- What is expected
What is needed is a word-for-word transcript of the listing, free of pictures.

- Source data
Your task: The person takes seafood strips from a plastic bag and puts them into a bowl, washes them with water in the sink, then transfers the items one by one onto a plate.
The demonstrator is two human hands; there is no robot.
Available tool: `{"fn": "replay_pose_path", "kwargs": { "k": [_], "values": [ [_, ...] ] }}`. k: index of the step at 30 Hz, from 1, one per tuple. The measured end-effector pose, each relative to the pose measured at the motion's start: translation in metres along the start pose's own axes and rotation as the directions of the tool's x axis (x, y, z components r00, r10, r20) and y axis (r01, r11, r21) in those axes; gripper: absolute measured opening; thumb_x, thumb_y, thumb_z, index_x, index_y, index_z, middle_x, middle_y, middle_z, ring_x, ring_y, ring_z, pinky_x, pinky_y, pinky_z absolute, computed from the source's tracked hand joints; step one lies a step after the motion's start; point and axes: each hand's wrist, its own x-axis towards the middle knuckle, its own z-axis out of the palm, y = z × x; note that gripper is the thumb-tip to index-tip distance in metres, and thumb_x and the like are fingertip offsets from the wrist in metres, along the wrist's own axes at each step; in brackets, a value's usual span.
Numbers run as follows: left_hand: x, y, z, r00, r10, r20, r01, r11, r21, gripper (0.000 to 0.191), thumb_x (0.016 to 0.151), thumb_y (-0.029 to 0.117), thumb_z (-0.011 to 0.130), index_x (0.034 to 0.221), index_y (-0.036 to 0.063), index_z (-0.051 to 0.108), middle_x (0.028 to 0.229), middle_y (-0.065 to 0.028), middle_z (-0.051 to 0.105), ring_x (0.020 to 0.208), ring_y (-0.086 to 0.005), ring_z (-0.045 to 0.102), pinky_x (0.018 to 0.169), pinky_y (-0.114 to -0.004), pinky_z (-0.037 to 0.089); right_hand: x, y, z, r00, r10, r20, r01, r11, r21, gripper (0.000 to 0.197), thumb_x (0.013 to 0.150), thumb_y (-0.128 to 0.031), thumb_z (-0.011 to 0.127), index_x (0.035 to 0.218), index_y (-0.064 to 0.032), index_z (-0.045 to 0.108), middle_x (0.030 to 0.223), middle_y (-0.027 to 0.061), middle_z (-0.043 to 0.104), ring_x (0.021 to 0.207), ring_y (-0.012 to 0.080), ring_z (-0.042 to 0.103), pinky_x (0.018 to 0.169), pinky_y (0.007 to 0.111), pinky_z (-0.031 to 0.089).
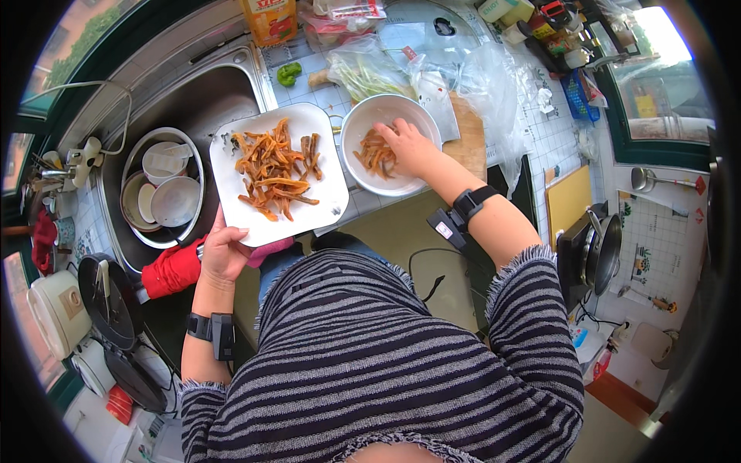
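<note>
My left hand [226, 250] grips the near left corner of a white square dish [227, 204], its thumb on the rim. Orange-brown dried strips [272, 168] lie heaped on the dish, with a few apart at its right. Just to the right stands a white round bowl [425, 114] holding more such strips [376, 153], which look wet. My right hand [405, 144] reaches into this bowl, its fingertips at the strips; whether they pinch any is hidden. Behind the bowl, a cleaver blade [441, 110] rests on a wooden cutting board [469, 136].
A steel sink [223, 87] at the left holds a large basin [134, 149] with stacked bowls. Green vegetables in a plastic bag [370, 66], a green pepper [288, 74] and a crumpled clear bag [492, 87] lie on the tiled counter. A pan [605, 254] stands at the right.
</note>
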Motion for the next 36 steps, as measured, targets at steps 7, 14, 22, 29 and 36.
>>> {"fn": "replay_pose_path", "kwargs": {
  "k": [7,14,22,29,36],
  "values": [
    [-0.001,-0.004,-0.002,1.0,-0.002,-0.012,0.002,1.0,-0.013,0.078,0.065,-0.011,0.043,0.14,0.0084,0.03,0.13,-0.0127,0.047,0.119,-0.0297,0.049,0.099,-0.042,0.043,0.015,-0.013,-0.005,0.991,-0.035,0.129,0.01,0.982,0.186,0.078,0.061,-0.012,0.074,0.13,-0.0165,0.038,0.113,0.0211,0.041,0.099,0.0397,0.053,0.086,0.044,0.047],
    [-0.004,-0.005,-0.002,1.0,0.0,-0.025,-0.001,1.0,-0.021,0.079,0.065,-0.011,0.043,0.14,0.0082,0.028,0.131,-0.0131,0.046,0.118,-0.0298,0.049,0.099,-0.041,0.043,0.019,-0.019,0.023,0.986,0.043,0.161,-0.113,0.883,0.455,0.061,0.069,-0.02,0.07,0.124,-0.0107,0.045,0.116,0.023,0.04,0.103,0.0408,0.05,0.092,0.041,0.044],
    [-0.003,-0.005,-0.001,1.0,-0.003,-0.006,0.003,1.0,-0.021,0.078,0.066,-0.011,0.044,0.14,0.007,0.027,0.132,-0.014,0.044,0.121,-0.0307,0.047,0.101,-0.042,0.041,0.023,-0.059,0.028,0.971,0.236,0.036,-0.212,0.782,0.587,0.067,0.075,-0.048,0.064,0.117,0.0009,0.047,0.113,0.027,0.043,0.103,0.0395,0.05,0.091,0.041,0.043],
    [-0.002,-0.006,-0.002,1.0,0.01,-0.007,-0.01,1.0,0.023,0.078,0.066,-0.009,0.044,0.141,0.0062,0.026,0.137,-0.015,0.039,0.127,-0.0329,0.039,0.106,-0.047,0.034,0.011,-0.083,0.033,0.954,0.274,-0.12,-0.168,0.823,0.543,0.046,0.08,-0.032,0.065,0.108,-0.0012,0.045,0.103,0.0232,0.048,0.088,0.04,0.055,0.079,0.043,0.047],
    [0.0,-0.008,-0.004,1.0,0.011,-0.001,-0.011,1.0,0.026,0.077,0.067,-0.008,0.044,0.14,0.006,0.026,0.137,-0.0147,0.04,0.127,-0.0325,0.039,0.105,-0.047,0.034,0.002,-0.077,0.035,0.962,0.194,-0.192,-0.029,0.772,0.635,0.039,0.081,-0.028,0.065,0.103,-0.003,0.045,0.099,0.0199,0.05,0.084,0.0371,0.054,0.074,0.042,0.045]
  ]
}}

- The answer
Your task: The person takes seafood strips from a plastic bag and puts them into a bowl, washes them with water in the sink, then transfers the items one by one onto a plate.
The demonstrator is two human hands; there is no robot.
Available tool: `{"fn": "replay_pose_path", "kwargs": { "k": [_], "values": [ [_, ...] ] }}`. k: index of the step at 30 Hz, from 1, one per tuple. The measured end-effector pose, each relative to the pose measured at the motion's start: translation in metres along the start pose's own axes and rotation as the directions of the tool's x axis (x, y, z components r00, r10, r20) and y axis (r01, r11, r21) in those axes; gripper: absolute measured opening; thumb_x, thumb_y, thumb_z, index_x, index_y, index_z, middle_x, middle_y, middle_z, ring_x, ring_y, ring_z, pinky_x, pinky_y, pinky_z absolute, computed from the source's tracked hand joints; step one lies a step after the motion's start; point and axes: each hand's wrist, its own x-axis towards the middle knuckle, its own z-axis out of the palm, y = z × x; note that gripper is the thumb-tip to index-tip distance in metres, and thumb_x and the like are fingertip offsets from the wrist in metres, along the wrist's own axes at each step; in brackets, a value's usual span.
Numbers run as follows: left_hand: x, y, z, r00, r10, r20, r01, r11, r21, gripper (0.000 to 0.191), thumb_x (0.016 to 0.151), thumb_y (-0.029 to 0.117), thumb_z (-0.011 to 0.130), index_x (0.034 to 0.221), index_y (-0.036 to 0.063), index_z (-0.051 to 0.108), middle_x (0.028 to 0.229), middle_y (-0.065 to 0.028), middle_z (-0.051 to 0.105), ring_x (0.020 to 0.208), ring_y (-0.086 to 0.005), ring_z (-0.045 to 0.102), pinky_x (0.018 to 0.169), pinky_y (-0.114 to -0.004), pinky_z (-0.037 to 0.089); right_hand: x, y, z, r00, r10, r20, r01, r11, r21, gripper (0.000 to 0.197), thumb_x (0.013 to 0.150), thumb_y (-0.128 to 0.031), thumb_z (-0.011 to 0.127), index_x (0.035 to 0.218), index_y (-0.064 to 0.032), index_z (-0.045 to 0.108), middle_x (0.030 to 0.223), middle_y (-0.027 to 0.061), middle_z (-0.043 to 0.104), ring_x (0.021 to 0.207), ring_y (-0.012 to 0.080), ring_z (-0.042 to 0.103), pinky_x (0.018 to 0.169), pinky_y (0.007 to 0.111), pinky_z (-0.031 to 0.089).
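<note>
My left hand [226, 250] grips the near left corner of a white square dish [227, 204], its thumb on the rim. Orange-brown dried strips [272, 168] lie heaped on the dish, with a few apart at its right. Just to the right stands a white round bowl [425, 114] holding more such strips [376, 153], which look wet. My right hand [405, 144] reaches into this bowl, its fingertips at the strips; whether they pinch any is hidden. Behind the bowl, a cleaver blade [441, 110] rests on a wooden cutting board [469, 136].
A steel sink [223, 87] at the left holds a large basin [134, 149] with stacked bowls. Green vegetables in a plastic bag [370, 66], a green pepper [288, 74] and a crumpled clear bag [492, 87] lie on the tiled counter. A pan [605, 254] stands at the right.
</note>
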Motion for the next 36 steps, as measured, targets at steps 7, 14, 22, 29 and 36.
>>> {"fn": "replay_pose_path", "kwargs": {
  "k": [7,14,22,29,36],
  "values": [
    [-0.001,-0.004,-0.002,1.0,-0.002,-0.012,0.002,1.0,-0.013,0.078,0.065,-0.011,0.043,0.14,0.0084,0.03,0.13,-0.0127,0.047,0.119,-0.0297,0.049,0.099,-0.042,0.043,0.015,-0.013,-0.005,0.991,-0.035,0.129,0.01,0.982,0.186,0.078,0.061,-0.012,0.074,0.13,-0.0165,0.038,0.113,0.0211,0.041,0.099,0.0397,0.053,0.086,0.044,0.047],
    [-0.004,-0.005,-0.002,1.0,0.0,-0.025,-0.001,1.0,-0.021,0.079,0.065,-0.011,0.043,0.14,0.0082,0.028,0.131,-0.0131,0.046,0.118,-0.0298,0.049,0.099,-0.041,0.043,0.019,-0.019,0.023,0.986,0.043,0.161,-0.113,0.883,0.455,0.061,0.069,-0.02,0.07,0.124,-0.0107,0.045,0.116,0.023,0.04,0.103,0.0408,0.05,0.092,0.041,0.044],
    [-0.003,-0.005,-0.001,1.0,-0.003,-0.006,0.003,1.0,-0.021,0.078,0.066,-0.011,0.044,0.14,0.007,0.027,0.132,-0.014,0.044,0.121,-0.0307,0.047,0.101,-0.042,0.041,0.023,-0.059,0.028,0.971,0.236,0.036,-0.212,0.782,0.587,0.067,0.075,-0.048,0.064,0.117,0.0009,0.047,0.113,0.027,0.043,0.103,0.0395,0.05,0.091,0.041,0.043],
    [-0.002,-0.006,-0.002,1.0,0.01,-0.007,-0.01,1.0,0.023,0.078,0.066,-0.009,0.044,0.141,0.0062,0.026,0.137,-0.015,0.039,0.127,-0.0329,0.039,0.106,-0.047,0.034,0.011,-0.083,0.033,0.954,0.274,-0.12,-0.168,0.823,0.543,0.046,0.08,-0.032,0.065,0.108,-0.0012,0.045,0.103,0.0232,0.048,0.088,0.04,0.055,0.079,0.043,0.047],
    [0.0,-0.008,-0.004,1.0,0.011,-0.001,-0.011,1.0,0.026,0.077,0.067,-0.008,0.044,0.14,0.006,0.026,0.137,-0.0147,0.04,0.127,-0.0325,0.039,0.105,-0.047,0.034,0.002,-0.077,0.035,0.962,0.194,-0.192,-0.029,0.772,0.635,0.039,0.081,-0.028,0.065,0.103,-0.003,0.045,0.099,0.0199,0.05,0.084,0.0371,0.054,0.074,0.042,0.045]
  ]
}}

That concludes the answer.